Jame is a Kencyr, one of a group of three peoples who are not indigenous to the world of Rathillien. The Kencyrath came to this world from a parallel one, fleeing the expansion of Perimal Darkling. Jame believes herself at first to be Kendar, a warrior, but gradually recovers memories that reveal her to be a Highborn—a different caste entirely. And as she remembers more of her life within Perimal Darkling, Jame wonders whether she is on the right path. She believes she should reunite with her long-lost twin brother, bring him a book and a sword she recovered from the dark—but the more she learns about what has happened on Rathillien, the less she likes it. So she spends God Stalk living in Tai-tastigon, taking in the local culture, and learning to be a thief.
Hodgell’s attempts to juxtapose Jame’s Kencyr honour and honesty with her newfound apprenticeship didn’t work for me.

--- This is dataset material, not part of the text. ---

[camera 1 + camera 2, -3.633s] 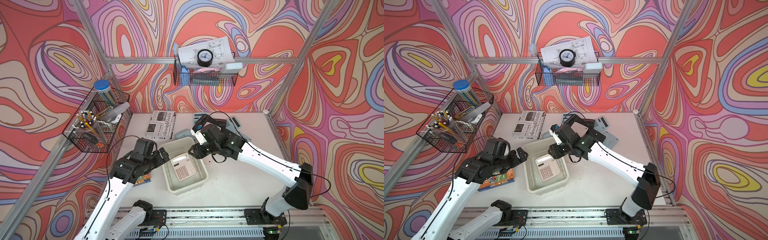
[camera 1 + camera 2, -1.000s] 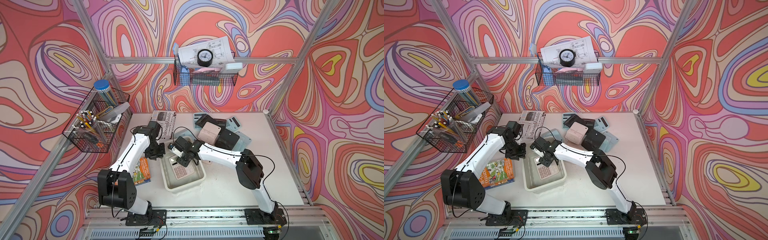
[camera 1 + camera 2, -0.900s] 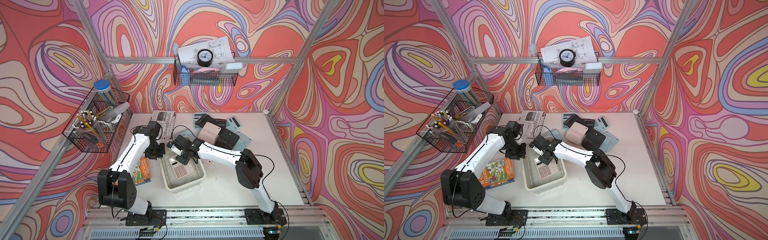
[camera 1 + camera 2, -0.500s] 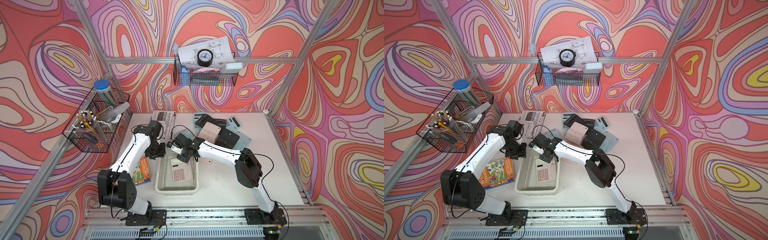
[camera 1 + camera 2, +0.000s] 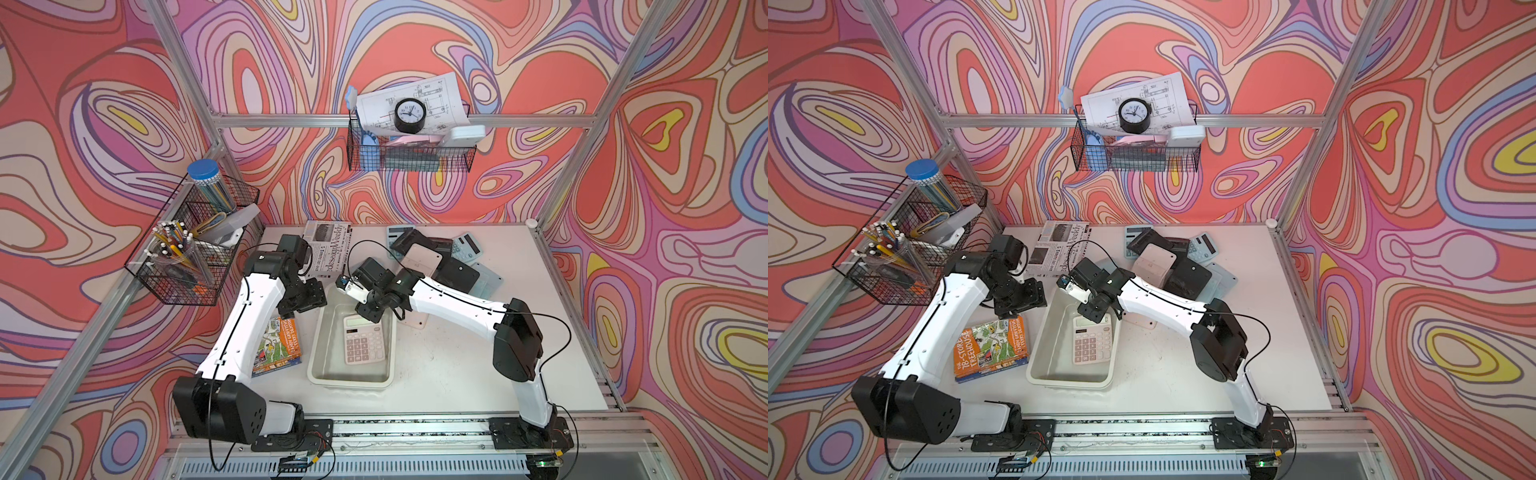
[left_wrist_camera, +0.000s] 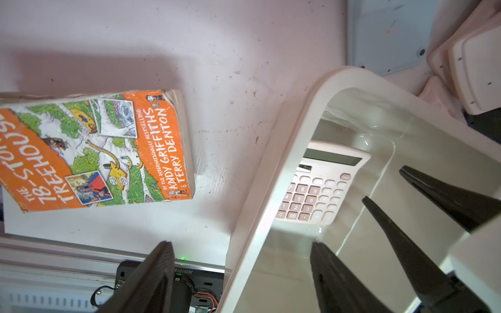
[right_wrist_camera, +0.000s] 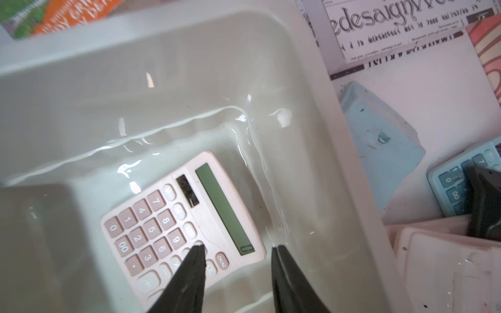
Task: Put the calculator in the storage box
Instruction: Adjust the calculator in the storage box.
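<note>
The cream-white storage box [image 5: 316, 353] stands in the middle of the table in both top views, with a pink calculator [image 5: 365, 341] lying face up on its floor. My left gripper [image 6: 240, 244] is open at the box's far left corner. One of its fingers is outside the box rim [image 6: 260, 216] and the other inside, and neither touches it. My right gripper [image 7: 239, 246] is open inside the box's far end, above the calculator [image 7: 173, 216] at its display corner, and holds nothing. Its fingers [image 6: 385, 216] also show in the left wrist view.
An orange book [image 5: 277, 345] lies left of the box and a newspaper [image 5: 328, 249] behind it. Several more calculators [image 5: 436, 262] are piled at the back right. Black wire baskets hang on the left wall [image 5: 191, 257] and the back wall [image 5: 409, 153].
The box has swung from a slanted position to square with the table and slid toward the front. My left gripper's jaws have opened wide at its rim. My right gripper's jaws have narrowed slightly.
</note>
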Available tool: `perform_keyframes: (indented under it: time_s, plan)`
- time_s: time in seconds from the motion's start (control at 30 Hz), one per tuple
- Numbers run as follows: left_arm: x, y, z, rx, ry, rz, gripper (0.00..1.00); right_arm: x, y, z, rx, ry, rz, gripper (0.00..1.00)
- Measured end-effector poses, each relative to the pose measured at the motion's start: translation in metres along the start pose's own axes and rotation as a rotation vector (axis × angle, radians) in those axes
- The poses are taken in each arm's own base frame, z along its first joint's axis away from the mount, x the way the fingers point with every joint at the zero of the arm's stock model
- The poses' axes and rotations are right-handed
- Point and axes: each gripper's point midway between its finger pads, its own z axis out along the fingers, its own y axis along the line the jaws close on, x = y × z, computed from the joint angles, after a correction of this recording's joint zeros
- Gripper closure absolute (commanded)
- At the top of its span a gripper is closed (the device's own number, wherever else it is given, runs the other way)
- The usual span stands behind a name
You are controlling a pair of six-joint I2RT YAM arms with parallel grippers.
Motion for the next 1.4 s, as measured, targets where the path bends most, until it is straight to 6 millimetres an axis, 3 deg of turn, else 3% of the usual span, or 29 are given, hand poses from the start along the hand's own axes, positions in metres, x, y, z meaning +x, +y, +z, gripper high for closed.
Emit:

This is just one example of an uneasy balance between humour and deadly self-righteous seriousness (on Jame’s part) that makes God Stalk difficult to enjoy. Every time I think I’m just about to sink into the culture of the city and enjoy the absurdity of it, Jame lapses into another one of her serious moments where she meditates upon the seriousness of all the serious things that are going to happen. Seriously.
I can see why other people laud this book for its depth and detail. Yet these are the reasons it doesn’t hold much appeal for me. There is too much detail, to the point where I regularly found myself getting lost and having to re-read page-by-page because I thought I had missed something (I hadn’t). In this respect the narrative resembles something like Dhalgren in its confusing tendency to introduce twist after twist without much in the way of foreshadowing or warning.
God Stalk is incredibly clever and definitely original. It’s a shame it’s so obscure. But I don’t feel all that enriched for having unearthed a copy and taken the time to read it. Though I went on to trudge through The Dark of the Moon, I’m ambivalent about investing any additional time in this series. For ongoing stories like Jame’s, it’s all about the characters—and I just don’t feel like spending much time with these ones.